START RECORDS FOR THIS TASK

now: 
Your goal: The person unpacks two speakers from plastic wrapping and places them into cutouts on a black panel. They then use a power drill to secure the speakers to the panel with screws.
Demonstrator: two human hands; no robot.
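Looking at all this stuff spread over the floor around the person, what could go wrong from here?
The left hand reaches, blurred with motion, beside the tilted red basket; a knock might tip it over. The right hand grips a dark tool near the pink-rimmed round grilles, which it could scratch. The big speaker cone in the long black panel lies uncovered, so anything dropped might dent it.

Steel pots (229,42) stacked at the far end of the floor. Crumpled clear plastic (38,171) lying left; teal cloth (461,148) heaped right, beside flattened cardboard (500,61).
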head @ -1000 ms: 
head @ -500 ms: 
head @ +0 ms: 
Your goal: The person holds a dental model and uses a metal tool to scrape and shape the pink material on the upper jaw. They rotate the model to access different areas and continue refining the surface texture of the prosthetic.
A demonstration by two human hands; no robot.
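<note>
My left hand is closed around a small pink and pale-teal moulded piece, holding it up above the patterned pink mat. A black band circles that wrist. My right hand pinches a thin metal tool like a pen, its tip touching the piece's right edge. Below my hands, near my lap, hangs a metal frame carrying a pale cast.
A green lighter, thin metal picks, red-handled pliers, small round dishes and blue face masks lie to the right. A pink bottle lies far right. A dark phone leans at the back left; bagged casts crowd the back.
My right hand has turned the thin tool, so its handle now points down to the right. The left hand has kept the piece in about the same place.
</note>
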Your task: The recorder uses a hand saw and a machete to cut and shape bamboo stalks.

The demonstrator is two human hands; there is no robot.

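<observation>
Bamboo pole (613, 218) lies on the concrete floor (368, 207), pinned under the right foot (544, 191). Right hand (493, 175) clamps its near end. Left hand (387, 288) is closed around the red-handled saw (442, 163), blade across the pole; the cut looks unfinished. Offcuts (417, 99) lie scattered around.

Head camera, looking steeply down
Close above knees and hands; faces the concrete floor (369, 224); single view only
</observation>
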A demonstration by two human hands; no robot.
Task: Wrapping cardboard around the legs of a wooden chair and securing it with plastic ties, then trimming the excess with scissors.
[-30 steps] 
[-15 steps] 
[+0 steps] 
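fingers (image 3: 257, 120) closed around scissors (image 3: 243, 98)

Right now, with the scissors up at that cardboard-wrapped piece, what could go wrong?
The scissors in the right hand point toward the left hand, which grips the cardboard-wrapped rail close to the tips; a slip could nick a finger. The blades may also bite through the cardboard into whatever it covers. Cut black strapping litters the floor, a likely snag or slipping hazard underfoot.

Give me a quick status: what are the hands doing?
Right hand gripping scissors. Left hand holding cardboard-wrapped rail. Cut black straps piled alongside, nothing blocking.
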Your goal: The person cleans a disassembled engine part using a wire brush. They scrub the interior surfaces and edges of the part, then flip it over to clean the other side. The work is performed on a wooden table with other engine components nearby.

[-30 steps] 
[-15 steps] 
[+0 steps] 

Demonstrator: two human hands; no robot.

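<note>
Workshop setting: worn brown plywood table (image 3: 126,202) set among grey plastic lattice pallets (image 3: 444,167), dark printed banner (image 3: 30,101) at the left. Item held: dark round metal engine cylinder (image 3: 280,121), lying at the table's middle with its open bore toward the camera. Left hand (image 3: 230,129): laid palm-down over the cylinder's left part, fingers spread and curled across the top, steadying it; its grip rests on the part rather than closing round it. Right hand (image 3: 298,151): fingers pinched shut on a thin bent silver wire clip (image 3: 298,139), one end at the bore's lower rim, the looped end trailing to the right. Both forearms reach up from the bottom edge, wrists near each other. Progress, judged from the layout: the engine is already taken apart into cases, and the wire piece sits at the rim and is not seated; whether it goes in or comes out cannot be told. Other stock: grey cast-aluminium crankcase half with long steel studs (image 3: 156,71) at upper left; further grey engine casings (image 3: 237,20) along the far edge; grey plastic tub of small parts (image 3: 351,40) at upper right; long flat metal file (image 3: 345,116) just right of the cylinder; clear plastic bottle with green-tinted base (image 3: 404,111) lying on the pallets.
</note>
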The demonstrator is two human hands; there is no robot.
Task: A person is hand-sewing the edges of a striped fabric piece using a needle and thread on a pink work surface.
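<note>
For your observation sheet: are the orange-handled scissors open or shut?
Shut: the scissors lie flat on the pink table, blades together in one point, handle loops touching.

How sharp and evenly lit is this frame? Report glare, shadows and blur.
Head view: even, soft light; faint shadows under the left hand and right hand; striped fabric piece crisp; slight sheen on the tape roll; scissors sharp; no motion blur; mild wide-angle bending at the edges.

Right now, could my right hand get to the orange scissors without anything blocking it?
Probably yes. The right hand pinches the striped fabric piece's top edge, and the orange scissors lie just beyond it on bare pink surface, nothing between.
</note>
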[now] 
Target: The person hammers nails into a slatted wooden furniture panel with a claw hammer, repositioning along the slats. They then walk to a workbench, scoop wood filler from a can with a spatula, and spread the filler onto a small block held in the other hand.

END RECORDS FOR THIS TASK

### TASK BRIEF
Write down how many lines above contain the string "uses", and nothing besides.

### EXERCISE RESPONSE
2